[What you are asked to do]:
Copy every line of the entries that includes the word "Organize".

[Collected data]:
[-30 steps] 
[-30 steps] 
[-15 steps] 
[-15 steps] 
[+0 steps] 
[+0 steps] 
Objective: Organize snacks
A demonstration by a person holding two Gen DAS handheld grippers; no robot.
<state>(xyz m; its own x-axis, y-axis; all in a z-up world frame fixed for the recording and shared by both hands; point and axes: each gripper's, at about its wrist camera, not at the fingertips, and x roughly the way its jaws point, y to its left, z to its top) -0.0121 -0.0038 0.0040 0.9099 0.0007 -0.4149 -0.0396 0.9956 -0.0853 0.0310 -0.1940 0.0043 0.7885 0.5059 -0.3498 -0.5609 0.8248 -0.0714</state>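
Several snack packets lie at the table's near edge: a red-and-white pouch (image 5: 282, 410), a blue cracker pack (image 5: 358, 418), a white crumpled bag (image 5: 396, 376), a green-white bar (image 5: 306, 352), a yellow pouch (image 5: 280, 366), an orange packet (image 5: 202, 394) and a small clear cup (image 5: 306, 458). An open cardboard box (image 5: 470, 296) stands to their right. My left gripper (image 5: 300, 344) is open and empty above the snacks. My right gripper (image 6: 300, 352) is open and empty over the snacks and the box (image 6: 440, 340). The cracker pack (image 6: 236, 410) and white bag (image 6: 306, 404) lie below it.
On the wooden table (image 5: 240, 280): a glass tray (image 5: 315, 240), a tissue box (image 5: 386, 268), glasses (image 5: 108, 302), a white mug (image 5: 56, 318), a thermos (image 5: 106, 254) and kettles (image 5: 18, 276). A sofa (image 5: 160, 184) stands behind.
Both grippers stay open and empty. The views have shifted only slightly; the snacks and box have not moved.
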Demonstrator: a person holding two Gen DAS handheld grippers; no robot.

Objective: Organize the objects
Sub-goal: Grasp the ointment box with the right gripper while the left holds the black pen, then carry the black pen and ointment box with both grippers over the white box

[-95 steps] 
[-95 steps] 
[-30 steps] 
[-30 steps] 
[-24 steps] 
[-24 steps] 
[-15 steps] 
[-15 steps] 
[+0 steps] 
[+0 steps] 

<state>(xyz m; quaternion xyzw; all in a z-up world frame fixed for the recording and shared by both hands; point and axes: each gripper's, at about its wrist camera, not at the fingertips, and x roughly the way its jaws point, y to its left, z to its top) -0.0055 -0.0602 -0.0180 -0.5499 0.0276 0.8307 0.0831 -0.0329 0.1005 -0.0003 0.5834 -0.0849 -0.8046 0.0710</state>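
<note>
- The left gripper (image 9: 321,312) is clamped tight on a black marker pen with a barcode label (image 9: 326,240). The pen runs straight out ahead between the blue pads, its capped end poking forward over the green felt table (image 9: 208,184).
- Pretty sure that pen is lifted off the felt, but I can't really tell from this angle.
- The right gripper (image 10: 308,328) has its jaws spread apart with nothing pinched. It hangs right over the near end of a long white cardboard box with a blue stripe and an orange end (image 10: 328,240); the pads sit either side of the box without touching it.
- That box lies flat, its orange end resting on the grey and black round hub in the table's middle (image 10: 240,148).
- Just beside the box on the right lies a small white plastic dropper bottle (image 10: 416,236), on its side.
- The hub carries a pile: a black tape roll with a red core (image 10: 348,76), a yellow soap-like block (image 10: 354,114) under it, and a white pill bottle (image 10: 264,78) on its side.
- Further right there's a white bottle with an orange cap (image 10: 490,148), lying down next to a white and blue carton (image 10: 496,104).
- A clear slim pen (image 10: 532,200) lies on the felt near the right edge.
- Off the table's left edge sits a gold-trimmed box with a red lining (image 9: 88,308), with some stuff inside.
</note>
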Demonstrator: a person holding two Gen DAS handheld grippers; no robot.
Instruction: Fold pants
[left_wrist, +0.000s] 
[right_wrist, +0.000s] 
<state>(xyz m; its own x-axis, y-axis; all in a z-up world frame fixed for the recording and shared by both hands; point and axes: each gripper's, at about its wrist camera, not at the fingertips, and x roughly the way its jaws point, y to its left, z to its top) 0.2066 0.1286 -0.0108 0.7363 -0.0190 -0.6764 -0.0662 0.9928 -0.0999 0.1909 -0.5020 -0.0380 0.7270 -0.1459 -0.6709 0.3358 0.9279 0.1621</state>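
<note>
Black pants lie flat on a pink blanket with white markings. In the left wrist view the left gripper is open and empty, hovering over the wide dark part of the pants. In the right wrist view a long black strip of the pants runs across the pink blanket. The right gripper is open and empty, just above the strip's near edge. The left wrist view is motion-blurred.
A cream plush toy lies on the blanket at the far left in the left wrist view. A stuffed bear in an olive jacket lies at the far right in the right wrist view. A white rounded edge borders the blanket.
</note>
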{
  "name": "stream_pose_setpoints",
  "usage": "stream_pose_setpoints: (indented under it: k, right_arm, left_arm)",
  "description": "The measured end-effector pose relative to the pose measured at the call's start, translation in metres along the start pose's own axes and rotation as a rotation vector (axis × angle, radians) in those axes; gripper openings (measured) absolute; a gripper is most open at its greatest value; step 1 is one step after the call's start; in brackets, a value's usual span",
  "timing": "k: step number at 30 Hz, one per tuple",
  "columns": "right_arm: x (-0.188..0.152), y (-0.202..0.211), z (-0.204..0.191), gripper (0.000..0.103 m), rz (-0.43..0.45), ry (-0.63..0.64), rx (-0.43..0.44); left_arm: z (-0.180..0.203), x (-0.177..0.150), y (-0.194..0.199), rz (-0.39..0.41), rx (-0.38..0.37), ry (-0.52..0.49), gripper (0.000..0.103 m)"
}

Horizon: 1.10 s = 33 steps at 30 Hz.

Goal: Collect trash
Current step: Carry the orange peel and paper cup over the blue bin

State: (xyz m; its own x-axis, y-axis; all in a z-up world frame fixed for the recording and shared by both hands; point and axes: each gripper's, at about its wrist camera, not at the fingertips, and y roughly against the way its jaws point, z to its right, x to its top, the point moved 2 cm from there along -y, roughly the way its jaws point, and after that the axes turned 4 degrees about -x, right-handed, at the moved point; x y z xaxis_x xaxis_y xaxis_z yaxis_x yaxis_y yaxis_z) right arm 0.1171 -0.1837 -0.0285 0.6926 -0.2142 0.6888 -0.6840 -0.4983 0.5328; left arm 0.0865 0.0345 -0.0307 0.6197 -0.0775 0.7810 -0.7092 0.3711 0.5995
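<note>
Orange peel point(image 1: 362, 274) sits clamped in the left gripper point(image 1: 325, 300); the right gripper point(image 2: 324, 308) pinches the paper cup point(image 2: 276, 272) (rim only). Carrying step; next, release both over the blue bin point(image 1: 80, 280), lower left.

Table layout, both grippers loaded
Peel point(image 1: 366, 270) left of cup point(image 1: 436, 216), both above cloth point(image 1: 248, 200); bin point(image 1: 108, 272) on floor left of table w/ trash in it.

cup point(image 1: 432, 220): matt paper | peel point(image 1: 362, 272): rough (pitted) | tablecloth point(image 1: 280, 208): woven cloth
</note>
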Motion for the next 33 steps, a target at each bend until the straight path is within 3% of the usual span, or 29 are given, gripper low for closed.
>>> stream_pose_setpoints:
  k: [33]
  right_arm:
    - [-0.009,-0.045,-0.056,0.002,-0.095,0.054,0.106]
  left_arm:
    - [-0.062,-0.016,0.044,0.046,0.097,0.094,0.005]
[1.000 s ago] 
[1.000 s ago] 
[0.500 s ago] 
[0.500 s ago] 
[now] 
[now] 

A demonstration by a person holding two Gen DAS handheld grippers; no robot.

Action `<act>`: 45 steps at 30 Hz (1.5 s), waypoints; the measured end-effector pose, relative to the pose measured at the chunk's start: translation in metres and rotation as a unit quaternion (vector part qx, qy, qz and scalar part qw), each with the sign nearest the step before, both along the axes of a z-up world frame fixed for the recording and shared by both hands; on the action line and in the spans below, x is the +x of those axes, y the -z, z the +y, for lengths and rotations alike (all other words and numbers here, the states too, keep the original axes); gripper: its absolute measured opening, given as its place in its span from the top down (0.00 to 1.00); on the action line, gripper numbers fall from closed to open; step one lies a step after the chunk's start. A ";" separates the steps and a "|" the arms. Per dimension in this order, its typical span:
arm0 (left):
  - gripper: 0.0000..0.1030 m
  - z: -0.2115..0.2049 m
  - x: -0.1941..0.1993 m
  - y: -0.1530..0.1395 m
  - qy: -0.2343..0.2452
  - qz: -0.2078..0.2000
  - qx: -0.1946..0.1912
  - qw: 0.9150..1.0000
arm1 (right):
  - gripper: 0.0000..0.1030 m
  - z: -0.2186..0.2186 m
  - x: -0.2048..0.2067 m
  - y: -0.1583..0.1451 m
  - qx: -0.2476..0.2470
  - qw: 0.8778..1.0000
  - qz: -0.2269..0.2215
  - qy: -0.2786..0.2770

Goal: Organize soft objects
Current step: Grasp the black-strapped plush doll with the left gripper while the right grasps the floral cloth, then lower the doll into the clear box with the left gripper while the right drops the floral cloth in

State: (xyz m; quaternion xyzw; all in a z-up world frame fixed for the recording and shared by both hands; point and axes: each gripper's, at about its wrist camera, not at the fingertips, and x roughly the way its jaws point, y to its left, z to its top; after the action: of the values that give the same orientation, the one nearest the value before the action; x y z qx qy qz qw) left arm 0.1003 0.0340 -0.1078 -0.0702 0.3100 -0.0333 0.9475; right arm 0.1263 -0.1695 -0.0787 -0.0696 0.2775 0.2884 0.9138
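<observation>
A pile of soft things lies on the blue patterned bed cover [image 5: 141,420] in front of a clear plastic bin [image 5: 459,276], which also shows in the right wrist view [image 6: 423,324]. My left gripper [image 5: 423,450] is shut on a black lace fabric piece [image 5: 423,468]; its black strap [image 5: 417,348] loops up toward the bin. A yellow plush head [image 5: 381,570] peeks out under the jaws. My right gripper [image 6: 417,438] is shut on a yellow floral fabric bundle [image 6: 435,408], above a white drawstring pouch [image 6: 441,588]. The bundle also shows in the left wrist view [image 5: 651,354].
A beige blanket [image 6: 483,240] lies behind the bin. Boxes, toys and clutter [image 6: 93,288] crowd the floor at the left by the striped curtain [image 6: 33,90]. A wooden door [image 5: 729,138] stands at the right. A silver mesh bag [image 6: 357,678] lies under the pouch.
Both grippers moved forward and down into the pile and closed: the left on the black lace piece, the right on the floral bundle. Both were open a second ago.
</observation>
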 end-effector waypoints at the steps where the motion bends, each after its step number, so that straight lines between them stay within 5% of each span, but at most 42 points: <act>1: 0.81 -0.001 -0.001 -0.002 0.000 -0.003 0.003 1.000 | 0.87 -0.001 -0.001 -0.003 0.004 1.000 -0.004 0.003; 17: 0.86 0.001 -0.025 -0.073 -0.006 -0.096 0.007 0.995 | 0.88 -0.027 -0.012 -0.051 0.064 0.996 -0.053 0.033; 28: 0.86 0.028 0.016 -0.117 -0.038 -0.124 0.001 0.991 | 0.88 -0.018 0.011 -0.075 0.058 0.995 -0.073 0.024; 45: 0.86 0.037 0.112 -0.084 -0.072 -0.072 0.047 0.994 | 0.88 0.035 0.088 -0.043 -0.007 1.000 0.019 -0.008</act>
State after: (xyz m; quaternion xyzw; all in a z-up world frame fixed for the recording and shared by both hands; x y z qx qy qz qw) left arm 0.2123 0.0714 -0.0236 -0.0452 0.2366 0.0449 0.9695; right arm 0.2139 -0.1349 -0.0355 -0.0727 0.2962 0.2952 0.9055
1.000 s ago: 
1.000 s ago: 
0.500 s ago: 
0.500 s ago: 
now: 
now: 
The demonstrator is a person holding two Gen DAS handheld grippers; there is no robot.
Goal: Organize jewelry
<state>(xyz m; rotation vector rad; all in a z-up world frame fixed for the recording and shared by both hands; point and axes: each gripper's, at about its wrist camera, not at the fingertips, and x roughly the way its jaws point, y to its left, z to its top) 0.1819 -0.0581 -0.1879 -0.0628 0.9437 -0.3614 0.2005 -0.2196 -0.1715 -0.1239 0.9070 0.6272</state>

[Solved exercise]:
Objective: Organize snacks
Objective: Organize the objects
Goal: Organize soft objects
Goal: Organize jewelry

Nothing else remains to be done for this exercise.